* **WHAT THE TASK REQUIRES**
Would you repeat exactly the part of the listing below that runs from the line containing "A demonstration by" down to the line containing "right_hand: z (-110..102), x", inclusive, and nothing else?

* **RAW DATA**
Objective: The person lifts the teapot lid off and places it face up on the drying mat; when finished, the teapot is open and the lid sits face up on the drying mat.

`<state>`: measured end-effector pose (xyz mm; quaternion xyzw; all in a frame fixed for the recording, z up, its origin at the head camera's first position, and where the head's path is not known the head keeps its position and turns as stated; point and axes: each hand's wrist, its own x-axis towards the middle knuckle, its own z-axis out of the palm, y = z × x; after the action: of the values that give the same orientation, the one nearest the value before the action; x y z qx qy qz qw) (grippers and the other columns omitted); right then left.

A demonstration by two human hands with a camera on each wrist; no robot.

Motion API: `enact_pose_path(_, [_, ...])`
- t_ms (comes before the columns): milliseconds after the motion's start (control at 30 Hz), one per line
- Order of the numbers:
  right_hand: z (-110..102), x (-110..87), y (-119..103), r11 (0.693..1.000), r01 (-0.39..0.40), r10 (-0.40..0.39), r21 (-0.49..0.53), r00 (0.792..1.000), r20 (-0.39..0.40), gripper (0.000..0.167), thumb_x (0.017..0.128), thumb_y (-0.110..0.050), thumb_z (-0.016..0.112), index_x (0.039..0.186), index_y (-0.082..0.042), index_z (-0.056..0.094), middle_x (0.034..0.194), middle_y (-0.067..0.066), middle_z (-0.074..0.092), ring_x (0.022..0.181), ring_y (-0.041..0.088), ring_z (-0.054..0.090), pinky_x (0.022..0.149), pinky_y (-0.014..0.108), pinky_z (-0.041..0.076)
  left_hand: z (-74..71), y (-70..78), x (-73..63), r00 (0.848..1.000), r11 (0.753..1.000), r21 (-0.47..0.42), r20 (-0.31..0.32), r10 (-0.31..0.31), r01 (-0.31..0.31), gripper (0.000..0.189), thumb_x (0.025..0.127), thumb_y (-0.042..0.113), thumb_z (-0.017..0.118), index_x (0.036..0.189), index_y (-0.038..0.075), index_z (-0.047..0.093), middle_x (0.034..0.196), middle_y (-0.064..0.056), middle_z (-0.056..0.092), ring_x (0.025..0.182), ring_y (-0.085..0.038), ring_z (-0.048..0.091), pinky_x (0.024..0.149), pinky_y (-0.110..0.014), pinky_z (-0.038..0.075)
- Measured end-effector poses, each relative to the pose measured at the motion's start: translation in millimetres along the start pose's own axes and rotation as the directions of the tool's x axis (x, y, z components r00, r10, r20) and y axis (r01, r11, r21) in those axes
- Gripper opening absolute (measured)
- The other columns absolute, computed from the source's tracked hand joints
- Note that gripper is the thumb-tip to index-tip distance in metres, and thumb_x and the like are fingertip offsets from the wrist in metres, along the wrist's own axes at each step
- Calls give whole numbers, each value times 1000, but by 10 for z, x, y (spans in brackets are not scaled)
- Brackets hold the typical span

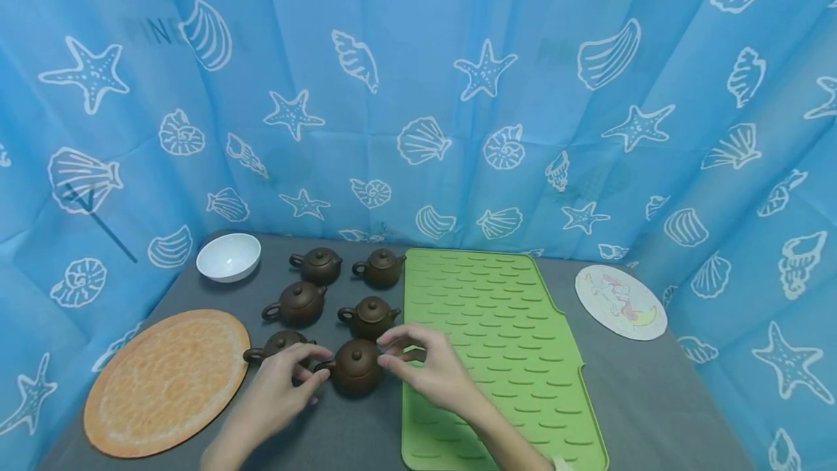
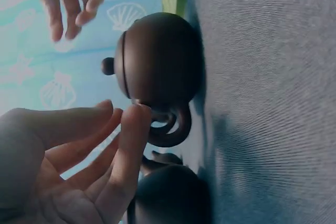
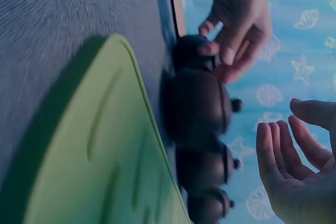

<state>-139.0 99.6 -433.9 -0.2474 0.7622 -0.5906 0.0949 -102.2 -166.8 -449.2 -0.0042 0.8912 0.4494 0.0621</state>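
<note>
Several dark brown teapots stand in two columns left of the mat. The nearest teapot (image 1: 356,368) in the right column sits upright between my two hands, lid on. My left hand (image 1: 282,387) is at its handle (image 2: 181,129), fingers loosely bent; in the left wrist view a fingertip overlaps the handle's top, and contact cannot be made out. Partly behind that hand stands another teapot (image 1: 281,342). My right hand (image 1: 431,369) hovers by the spout side, over the mat's left edge. In the right wrist view its fingers (image 3: 268,150) are relaxed, apart from the teapots, holding nothing.
The green ribbed mat (image 1: 490,355) lies right of the teapots. A round orange-brown disc (image 1: 166,384) lies at the left, with a white bowl (image 1: 229,258) behind it. A white oval plate (image 1: 621,302) with a drawing lies far right. A blue curtain (image 1: 418,93) closes the back.
</note>
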Motion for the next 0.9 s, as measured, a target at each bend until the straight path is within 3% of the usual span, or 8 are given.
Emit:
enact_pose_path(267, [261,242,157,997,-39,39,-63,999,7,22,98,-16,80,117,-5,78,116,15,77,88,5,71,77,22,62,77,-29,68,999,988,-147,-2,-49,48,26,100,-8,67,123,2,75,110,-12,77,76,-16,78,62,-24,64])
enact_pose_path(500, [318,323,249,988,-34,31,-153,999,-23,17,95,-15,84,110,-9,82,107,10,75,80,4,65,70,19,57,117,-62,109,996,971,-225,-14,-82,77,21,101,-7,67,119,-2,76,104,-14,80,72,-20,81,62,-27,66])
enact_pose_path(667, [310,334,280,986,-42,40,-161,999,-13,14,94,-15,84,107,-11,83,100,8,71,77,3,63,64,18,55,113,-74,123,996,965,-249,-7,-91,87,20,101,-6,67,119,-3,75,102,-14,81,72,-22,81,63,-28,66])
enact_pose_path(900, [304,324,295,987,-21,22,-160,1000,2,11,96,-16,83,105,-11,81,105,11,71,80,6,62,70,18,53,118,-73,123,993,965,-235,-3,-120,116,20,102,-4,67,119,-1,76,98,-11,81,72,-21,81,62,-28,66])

* **OUTPUT**
A demonstration by two human hands with a camera on each wrist; no robot.

Motion API: `enact_pose_path(_, [_, ...])`
- t_ms (comes before the columns): milliseconds after the motion's start (control at 30 Hz), one per line
- Order of the numbers:
  right_hand: z (-110..102), x (-110..87), y (-119..103), r11 (0.693..1.000), r01 (-0.39..0.40), r10 (-0.40..0.39), r21 (-0.49..0.53), r00 (0.792..1.000), r20 (-0.39..0.40), gripper (0.000..0.167), thumb_x (0.017..0.128), thumb_y (-0.110..0.050), thumb_z (-0.016..0.112), index_x (0.039..0.186), index_y (-0.082..0.042), index_z (-0.056..0.094), middle_x (0.034..0.194), middle_y (-0.067..0.066), middle_z (-0.074..0.092), ring_x (0.022..0.181), ring_y (-0.041..0.088), ring_z (-0.054..0.090), pinky_x (0.022..0.149), pinky_y (-0.014..0.108), pinky_z (-0.041..0.076)

The exercise calls for nothing more than this answer.